Reporting to the Director of IT, the Systems Engineer will assist with technical directions of new IT technology solutions for the cutting-edge research in computational biology. The candidate will be experienced in system design and implementation requiring a high level of expertise in areas such as, high performance computing (HPC), enterprise storage systems, and high speed networking. The Systems Engineer will also advise desktop administrators on security, storage, and system domain management issues, to help ensure high-quality desk support services for a community of approximately 100 scientific researchers.
The ability to adjust to rapidly changing technical requirements is essential, as is willingness to take initiative. Ability to multi-task, solve complex problems and work well with various external groups is crucial. Strong interpersonal and communications skills are required. The physical ability to install rack mounted servers is needed. Ability to handle off-hours, on-site support calls.

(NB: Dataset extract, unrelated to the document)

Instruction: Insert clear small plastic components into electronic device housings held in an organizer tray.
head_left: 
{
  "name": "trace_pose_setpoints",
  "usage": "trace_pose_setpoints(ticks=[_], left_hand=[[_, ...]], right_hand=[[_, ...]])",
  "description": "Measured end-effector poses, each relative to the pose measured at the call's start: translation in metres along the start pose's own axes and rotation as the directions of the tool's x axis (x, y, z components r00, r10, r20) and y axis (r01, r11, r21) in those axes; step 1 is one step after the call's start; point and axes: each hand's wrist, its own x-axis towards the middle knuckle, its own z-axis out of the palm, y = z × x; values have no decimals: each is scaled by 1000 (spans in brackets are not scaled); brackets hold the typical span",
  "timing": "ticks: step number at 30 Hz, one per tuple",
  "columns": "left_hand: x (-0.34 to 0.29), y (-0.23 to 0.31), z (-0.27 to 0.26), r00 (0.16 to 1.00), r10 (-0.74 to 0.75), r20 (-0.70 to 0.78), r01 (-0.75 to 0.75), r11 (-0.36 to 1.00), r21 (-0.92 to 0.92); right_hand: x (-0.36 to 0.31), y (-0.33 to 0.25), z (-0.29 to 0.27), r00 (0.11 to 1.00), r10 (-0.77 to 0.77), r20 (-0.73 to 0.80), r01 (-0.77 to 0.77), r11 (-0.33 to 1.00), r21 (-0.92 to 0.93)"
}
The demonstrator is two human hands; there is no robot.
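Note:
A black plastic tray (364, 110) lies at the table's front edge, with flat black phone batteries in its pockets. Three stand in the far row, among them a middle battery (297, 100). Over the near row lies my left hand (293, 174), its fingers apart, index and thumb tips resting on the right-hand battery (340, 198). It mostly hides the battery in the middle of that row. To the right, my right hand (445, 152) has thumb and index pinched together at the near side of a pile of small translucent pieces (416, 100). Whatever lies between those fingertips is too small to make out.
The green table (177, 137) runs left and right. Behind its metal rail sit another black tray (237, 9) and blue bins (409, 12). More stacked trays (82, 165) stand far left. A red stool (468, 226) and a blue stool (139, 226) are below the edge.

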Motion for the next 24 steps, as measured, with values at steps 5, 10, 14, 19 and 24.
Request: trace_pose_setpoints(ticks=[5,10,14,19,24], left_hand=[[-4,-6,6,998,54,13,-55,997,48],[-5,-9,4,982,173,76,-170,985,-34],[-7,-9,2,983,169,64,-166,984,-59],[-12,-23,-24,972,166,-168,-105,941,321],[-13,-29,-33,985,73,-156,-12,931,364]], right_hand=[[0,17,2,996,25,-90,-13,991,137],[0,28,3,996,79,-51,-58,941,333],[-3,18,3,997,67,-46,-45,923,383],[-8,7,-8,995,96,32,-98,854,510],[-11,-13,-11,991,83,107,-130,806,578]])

Must possess the following technical skills:
Carry out technical projects, like HPC cluster installation and configuration using tools like Puppet/Ansible, CentOS upgrades.
Oversee the technical design, maintenance and support of a 6500 CPU-cores and 75,000 GPU-cores HPC cluster, managed by Sun Grid Engine (SGE) job scheduler.
Provide a software development environment based on Python, Perl, Java, C/C++ and research applications like MatLab, R.
Install/update/troubleshoot enterprise NAS storage like Isilon, Qumulo, TrueNAS etc.
Provide escalated technical guidance to desktop administrators.
User and vendor interaction, system alarm investigation and documentation.
As a member of the Systems Management team, must be a team player.
HPC and Storage systems run 24x7, must be willing to attend emergencies during off hours and weekends.
Additional responsibilities as assigned by the Director of IT.
Bachelor's degree or equivalent in education and experience, and at least three years of related experience.
Master's degree in computer related area.
Knowledge of other programming languages like C/C++, Java, PHP.
Good understanding of modern file systems, like NTFS, Ext4, XFS, ZFS, GPFS, Lustre.
Understanding of Data Center services including power, cooling, humidity and alarms.
Industry certifications in OS, Networking, Storage, and Virtualization.
Experience in academic/research environment will be a plus.
Expert knowledge of Linux (Ubuntu, CentOS) system design and integration.
In depth knowledge of high-performance computing and parallel processing
Fluency in Bash and Python scripting.
Good understanding of batch queue management systems like SGE/SLURM.
Good understanding of configuration tools like Puppet/Ansible.
Expert knowledge of TCP/IP & Infiniband networking.
Good understanding of enterprise storage servers, (iSCSI, NFS, CIFS).
Expert knowledge of Active Directory, LDAP, in a mix of Linux, Windows and Macs.
Hands on experience with VMWare virtualization and cloud services.
Excellent written and verbal communications skills.
Relevant higher education and longer experience may offset some of the essential requirements listed above.
Equal Opportunity Employer / Disability / Veteran
Columbia University is committed to the hiring of qualified local residents.
Internal Number: 507883
About Columbia University
Columbia University is one of the world's most important centers of research and at the same time a distinctive and distinguished learning environment for undergraduates and graduate students in many scholarly and professional fields. The University recognizes the importance of its location in New York City and seeks to link its research and teaching to the vast resources of a great metropolis. It seeks to attract a diverse and international faculty and student body, to support research and teaching on global issues, and to create academic relationships with many countries and regions. It expects all areas of the university to advance knowledge and learning at the highest level and to convey the products of its efforts to the world.